- **REQUIREMENT**
Your output should be the listing itself, repeated exactly.

- **DATA PROVIDED**
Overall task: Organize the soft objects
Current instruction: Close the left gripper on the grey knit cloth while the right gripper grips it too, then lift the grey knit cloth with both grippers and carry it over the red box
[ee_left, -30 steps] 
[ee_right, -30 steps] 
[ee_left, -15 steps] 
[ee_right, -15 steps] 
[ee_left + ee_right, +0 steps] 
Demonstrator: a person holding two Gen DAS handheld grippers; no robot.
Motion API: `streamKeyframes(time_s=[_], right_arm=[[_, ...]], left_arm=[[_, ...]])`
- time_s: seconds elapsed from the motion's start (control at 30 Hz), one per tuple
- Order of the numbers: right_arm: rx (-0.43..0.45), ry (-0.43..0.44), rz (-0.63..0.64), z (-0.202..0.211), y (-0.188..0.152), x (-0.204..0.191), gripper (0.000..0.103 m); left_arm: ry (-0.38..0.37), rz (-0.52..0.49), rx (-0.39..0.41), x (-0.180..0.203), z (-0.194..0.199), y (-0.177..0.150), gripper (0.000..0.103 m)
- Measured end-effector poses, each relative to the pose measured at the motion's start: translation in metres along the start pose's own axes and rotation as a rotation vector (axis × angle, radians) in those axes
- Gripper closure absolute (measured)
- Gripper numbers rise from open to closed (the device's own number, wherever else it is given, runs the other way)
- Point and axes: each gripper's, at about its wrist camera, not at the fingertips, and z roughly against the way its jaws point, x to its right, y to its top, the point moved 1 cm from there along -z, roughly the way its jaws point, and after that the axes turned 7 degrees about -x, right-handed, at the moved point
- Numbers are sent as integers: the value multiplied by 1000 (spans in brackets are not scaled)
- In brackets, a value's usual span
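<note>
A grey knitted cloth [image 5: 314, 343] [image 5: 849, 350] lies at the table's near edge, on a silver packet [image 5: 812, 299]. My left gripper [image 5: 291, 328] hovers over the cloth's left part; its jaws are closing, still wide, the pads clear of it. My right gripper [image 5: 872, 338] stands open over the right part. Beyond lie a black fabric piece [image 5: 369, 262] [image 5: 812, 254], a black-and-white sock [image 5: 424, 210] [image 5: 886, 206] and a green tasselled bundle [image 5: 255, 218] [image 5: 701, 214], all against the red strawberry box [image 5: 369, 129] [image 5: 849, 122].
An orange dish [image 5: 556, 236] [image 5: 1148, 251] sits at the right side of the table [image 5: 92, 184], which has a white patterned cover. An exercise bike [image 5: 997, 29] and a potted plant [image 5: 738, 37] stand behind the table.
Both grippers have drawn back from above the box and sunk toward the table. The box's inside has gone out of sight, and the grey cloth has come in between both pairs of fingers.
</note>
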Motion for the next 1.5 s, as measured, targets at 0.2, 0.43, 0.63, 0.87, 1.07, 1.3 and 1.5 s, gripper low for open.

- **ANSWER TO THE EXERCISE**
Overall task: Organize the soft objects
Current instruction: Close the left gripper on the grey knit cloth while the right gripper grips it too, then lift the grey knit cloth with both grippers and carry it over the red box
[ee_left, -30 steps] 
[ee_right, -30 steps] 
[ee_left, -15 steps] 
[ee_right, -15 steps] 
[ee_left + ee_right, +0 steps] 
Demonstrator: a person holding two Gen DAS handheld grippers; no robot.
Motion API: `streamKeyframes(time_s=[_], right_arm=[[_, ...]], left_arm=[[_, ...]])`
- time_s: seconds elapsed from the motion's start (control at 30 Hz), one per tuple
- Order of the numbers: right_arm: rx (-0.43..0.45), ry (-0.43..0.44), rz (-0.63..0.64), z (-0.202..0.211), y (-0.188..0.152), x (-0.204..0.191), gripper (0.000..0.103 m); left_arm: ry (-0.38..0.37), rz (-0.52..0.49), rx (-0.39..0.41), x (-0.180..0.203), z (-0.194..0.199), y (-0.177..0.150), gripper (0.000..0.103 m)
- Measured end-effector poses, each relative to the pose measured at the motion's start: translation in metres along the start pose's own axes and rotation as a rotation vector (axis × angle, radians) in those axes
- Gripper closure absolute (measured)
- Gripper numbers rise from open to closed (the device's own number, wherever else it is given, runs the other way)
- Point and axes: each gripper's, at about its wrist camera, not at the fingertips, and z roughly against the way its jaws point, x to its right, y to its top, the point moved 1 cm from there along -z, roughly the way its jaws point, and after that the axes turned 7 degrees about -x, right-handed, at the moved point
- Numbers are sent as integers: the value multiplied by 1000 (spans in brackets are not scaled)
- In brackets, a value's usual span
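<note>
A grey knitted cloth [image 5: 314, 343] [image 5: 849, 350] lies at the table's near edge, on a silver packet [image 5: 812, 299]. My left gripper [image 5: 291, 328] hovers over the cloth's left part; its jaws are closing, still wide, the pads clear of it. My right gripper [image 5: 872, 338] stands open over the right part. Beyond lie a black fabric piece [image 5: 369, 262] [image 5: 812, 254], a black-and-white sock [image 5: 424, 210] [image 5: 886, 206] and a green tasselled bundle [image 5: 255, 218] [image 5: 701, 214], all against the red strawberry box [image 5: 369, 129] [image 5: 849, 122].
An orange dish [image 5: 556, 236] [image 5: 1148, 251] sits at the right side of the table [image 5: 92, 184], which has a white patterned cover. An exercise bike [image 5: 997, 29] and a potted plant [image 5: 738, 37] stand behind the table.
Both grippers have drawn back from above the box and sunk toward the table. The box's inside has gone out of sight, and the grey cloth has come in between both pairs of fingers.
</note>
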Motion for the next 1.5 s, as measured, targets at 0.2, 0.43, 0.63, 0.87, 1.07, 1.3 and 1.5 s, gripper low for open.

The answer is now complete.